/*
* Copyright (c) 1994-2008 Carnegie Mellon University. All rights reserved.
*
* Redistribution and use in source and binary forms, with or without
* modification, are permitted provided that the following conditions
* are met:
*
* 1. Redistributions of source code must retain the above copyright
* notice, this list of conditions and the following disclaimer.
*
* 2. Redistributions in binary form must reproduce the above copyright
* notice, this list of conditions and the following disclaimer in
* the documentation and/or other materials provided with the
* distribution.
*
* 3. The name "Carnegie Mellon University" must not be used to
* endorse or promote products derived from this software without
* prior written permission. For permission or any legal
* details, please contact
* Carnegie Mellon University
* Center for Technology Transfer and Enterprise Creation
* 4615 Forbes Avenue
* Suite 302
* Pittsburgh, PA 15213
* (412) 268-7393, fax: (412) 268-7395
* innovation@andrew.cmu.edu
*
* 4. Redistributions of any form whatsoever must retain the following
* acknowledgment:
* "This product includes software developed by Computing Services
* at Carnegie Mellon University (http://www.cmu.edu/computing/)."
*
* CARNEGIE MELLON UNIVERSITY DISCLAIMS ALL WARRANTIES WITH REGARD TO
* THIS SOFTWARE, INCLUDING ALL IMPLIED WARRANTIES OF MERCHANTABILITY
* AND FITNESS, IN NO EVENT SHALL CARNEGIE MELLON UNIVERSITY BE LIABLE
* FOR ANY SPECIAL, INDIRECT OR CONSEQUENTIAL DAMAGES OR ANY DAMAGES
* WHATSOEVER RESULTING FROM LOSS OF USE, DATA OR PROFITS, WHETHER IN
* AN ACTION OF CONTRACT, NEGLIGENCE OR OTHER TORTIOUS ACTION, ARISING
* OUT OF OR IN CONNECTION WITH THE USE OR PERFORMANCE OF THIS SOFTWARE.
*/
/*
SQUAT library public interface.
Robert O'Callahan
SQUAT (Search QUery Answer Tool) is a library for full-text indexing
and searching.
The primary design goals are simplicity and robustness. There are
two parts to the API:
-- Indexing: Build an index by feeding in a set of documents
composed of arbitrary binary text.
-- Searching: Specify an arbitrary substring (of length >=
SQUAT_WORD_SIZE, default 4) and return a superset of the
documents which contain the substring. (SQUAT can (and
occasionally does) return documents which do not match the
string, thus the documents must be searched 'by hand' after
obtaining a document list from SQUAT.)
SQUAT provides the following features that other similar engines do not:
-- Simple generic API (see above). No "word" heuristics to tweak. No
confusion about what can or cannot be matched. This makes SQUAT
suitable for indexing non-English, non-ASCII documents.

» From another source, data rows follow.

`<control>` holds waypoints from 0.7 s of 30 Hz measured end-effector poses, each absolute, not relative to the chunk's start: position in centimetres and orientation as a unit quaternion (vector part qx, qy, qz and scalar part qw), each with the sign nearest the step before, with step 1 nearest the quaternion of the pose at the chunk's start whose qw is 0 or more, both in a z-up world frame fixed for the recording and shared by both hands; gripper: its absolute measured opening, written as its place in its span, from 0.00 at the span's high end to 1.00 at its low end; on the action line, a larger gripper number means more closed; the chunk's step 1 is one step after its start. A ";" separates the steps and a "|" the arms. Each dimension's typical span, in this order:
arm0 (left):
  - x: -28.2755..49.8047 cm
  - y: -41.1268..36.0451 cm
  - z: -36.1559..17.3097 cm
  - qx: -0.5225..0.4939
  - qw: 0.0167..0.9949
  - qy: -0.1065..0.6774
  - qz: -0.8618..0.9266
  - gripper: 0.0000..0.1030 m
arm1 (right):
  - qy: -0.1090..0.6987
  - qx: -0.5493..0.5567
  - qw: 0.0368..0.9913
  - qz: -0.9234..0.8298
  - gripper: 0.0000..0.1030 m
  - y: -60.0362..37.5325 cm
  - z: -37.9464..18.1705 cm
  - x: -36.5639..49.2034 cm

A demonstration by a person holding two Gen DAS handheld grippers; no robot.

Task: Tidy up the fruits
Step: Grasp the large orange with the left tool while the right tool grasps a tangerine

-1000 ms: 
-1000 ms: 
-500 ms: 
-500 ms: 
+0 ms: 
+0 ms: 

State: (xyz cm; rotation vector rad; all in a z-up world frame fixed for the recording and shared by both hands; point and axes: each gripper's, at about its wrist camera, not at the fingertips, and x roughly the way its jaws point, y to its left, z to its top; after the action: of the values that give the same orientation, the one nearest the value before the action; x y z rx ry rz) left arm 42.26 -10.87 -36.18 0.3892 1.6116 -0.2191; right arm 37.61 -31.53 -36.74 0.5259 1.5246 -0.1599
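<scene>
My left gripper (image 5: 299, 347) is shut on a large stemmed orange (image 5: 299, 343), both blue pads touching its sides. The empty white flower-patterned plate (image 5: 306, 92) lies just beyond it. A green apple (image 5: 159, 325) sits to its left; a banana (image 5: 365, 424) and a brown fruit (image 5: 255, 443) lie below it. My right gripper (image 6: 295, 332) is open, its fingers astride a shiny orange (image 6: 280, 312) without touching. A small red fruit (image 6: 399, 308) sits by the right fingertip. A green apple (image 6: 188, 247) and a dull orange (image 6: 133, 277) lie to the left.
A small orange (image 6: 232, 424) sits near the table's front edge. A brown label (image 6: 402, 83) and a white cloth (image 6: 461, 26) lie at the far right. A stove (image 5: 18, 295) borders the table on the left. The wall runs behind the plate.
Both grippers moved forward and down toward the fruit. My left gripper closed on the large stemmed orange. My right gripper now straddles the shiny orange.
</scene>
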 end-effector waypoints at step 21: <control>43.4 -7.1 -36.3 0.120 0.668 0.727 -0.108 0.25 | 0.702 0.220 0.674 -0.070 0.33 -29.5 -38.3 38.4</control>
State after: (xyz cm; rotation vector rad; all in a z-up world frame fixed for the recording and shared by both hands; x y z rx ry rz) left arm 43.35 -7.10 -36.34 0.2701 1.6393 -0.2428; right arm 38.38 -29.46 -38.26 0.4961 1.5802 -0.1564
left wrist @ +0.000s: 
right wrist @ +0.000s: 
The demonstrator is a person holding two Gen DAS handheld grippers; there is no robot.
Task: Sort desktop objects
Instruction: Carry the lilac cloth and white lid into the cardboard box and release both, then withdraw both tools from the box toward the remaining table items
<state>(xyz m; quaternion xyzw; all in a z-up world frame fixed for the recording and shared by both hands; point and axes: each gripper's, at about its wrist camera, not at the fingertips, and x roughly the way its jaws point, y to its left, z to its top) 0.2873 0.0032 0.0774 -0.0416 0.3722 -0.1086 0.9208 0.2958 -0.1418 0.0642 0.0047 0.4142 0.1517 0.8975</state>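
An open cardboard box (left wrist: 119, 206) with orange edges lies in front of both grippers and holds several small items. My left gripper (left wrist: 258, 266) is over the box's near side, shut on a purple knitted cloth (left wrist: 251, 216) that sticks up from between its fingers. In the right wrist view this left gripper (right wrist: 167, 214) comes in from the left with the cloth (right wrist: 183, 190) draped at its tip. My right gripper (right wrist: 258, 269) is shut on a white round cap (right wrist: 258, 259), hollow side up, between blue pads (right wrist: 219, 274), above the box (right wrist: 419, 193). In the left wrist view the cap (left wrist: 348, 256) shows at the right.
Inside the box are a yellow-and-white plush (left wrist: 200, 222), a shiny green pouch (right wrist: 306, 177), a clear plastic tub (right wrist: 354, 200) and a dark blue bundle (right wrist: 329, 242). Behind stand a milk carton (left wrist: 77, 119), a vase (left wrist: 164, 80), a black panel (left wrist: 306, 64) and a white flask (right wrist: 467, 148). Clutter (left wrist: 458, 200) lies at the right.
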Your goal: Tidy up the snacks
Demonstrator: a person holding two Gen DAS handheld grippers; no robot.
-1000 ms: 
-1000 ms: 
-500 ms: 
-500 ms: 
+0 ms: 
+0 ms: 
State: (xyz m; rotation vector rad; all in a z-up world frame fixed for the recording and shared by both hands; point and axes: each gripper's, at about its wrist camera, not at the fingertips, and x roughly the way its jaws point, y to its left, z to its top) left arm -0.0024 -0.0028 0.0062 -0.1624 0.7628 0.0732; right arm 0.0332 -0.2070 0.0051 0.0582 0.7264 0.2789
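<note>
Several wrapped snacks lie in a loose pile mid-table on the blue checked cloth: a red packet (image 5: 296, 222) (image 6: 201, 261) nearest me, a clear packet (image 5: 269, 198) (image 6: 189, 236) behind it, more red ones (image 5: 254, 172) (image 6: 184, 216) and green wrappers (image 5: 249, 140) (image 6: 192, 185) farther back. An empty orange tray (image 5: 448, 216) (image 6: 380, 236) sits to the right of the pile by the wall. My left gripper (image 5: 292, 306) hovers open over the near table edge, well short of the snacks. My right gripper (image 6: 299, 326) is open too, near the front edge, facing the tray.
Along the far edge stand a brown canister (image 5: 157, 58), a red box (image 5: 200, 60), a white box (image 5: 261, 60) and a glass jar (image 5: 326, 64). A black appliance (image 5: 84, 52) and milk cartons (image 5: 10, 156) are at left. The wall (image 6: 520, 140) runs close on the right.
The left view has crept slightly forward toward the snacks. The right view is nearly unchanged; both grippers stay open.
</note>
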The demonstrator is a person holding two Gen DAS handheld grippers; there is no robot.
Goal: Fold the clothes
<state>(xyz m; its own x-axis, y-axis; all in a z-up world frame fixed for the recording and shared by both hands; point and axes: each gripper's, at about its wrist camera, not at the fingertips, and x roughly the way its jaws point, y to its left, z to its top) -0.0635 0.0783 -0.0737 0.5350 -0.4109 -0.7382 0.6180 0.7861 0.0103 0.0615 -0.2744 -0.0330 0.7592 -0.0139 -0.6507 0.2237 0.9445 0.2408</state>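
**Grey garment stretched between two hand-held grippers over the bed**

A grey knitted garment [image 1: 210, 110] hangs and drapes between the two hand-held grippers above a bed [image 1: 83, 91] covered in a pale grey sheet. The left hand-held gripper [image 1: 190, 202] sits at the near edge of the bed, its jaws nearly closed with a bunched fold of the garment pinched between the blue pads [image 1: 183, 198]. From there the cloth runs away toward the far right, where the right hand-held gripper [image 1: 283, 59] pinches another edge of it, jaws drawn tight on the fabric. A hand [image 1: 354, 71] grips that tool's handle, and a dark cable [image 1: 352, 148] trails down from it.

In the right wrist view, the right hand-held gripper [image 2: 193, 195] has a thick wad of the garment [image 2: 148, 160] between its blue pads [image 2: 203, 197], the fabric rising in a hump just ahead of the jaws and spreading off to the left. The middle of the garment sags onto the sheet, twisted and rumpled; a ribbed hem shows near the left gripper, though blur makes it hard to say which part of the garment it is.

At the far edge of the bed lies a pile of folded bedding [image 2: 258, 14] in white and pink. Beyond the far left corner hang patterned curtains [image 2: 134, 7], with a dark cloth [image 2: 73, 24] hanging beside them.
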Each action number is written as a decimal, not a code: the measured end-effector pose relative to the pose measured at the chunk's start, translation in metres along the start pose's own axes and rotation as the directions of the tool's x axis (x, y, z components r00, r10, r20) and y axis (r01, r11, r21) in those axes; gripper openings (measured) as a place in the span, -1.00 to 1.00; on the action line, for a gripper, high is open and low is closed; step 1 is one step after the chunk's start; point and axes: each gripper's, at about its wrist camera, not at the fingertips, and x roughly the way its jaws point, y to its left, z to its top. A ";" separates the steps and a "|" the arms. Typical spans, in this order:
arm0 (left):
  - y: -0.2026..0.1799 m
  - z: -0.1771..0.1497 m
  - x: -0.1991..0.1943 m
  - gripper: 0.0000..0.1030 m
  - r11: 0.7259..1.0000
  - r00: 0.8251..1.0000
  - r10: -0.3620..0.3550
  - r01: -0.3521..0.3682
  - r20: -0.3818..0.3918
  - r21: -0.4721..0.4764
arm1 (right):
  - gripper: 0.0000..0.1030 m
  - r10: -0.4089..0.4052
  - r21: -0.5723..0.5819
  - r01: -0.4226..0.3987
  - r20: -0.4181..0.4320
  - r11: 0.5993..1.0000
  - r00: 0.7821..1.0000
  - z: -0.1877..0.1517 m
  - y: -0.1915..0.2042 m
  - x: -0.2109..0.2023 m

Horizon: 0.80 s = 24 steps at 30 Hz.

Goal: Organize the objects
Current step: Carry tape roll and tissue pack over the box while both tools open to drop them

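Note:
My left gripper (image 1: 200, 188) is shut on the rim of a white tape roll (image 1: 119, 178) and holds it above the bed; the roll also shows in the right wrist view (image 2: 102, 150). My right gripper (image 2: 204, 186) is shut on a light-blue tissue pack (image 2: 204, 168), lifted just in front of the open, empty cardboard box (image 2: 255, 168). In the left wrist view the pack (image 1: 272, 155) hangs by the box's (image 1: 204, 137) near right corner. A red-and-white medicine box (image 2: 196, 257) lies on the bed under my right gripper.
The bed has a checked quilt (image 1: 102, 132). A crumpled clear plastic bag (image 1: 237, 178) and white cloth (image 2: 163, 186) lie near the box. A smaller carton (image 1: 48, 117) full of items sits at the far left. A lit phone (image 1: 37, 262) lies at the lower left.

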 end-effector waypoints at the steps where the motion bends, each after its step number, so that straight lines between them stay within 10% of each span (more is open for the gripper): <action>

-- Simple, robust design. SQUAT has a very small amount of code. It
has been engineered for robustness; arbitrary input documents are
allowed, and corrupt index files are always be detected and
handled by SQUAT (i.e., it should never crash or behave
unpredictably). Anything less is a bug.
-- Robust performance. SQUAT searches are always fast. SQUAT index
creation uses a two-pass algorithm that consumes little memory
even for very large document collections and runs in time linear
in the combined size of the documents.
-- Easy embedding. The simple C library API makes it easy to add
SQUAT index creation and searching functionality to existing
applications without the need for helper processes or
tools. SQUAT's robustness makes it safe to do so.
NOTES:
SQUAT is not thread safe. Make sure that only one thread is in SQUAT
code at a time.
Arbitrary binary substring searching is often not what you want for
your application. Most users will want to canonicalize the indexed
text and/or queries before feeding them into SQUAT, for example by
converting to a uniform case, or by converting runs of whitespace to
a single space. Such conversions are the responsibility of the
client.
Minimal index size is *not* a goal of SQUAT. SQUAT tries to build
small indices but does not use techniques such as aggregation of
small documents (blocking) or aggressive file compression. The main
reason for this is to keep the code simple and robust. Another
reason is that disk is cheap. (Of course, one could perform blocking
at the client level to feed approximately equal size documents into
SQUAT, which would reduce index size and possibly make searches
faster if the application needs to find the location of the search
text and/or verify the search match within each document.) In
practice I find that, indexing my email, the indexes are about the
size as the processed source text, which is about 1/3 of the total
size of my email (since Cyrus' processing strips whitespace, binary
attachments, etc).
The index file format is platform and architecture independent. The
file format supports 64-bit file offsets so in theory >2GB index
files would work, but the code has not been tested on any 64-bit
architectures (64 bit addressing would be needed to mmap such
files), so >2GB index files probably don't work in practice.
*/
#ifndef __SQUAT_H
#define __SQUAT_H
/* Don't change this unless you're SURE you know what you're doing.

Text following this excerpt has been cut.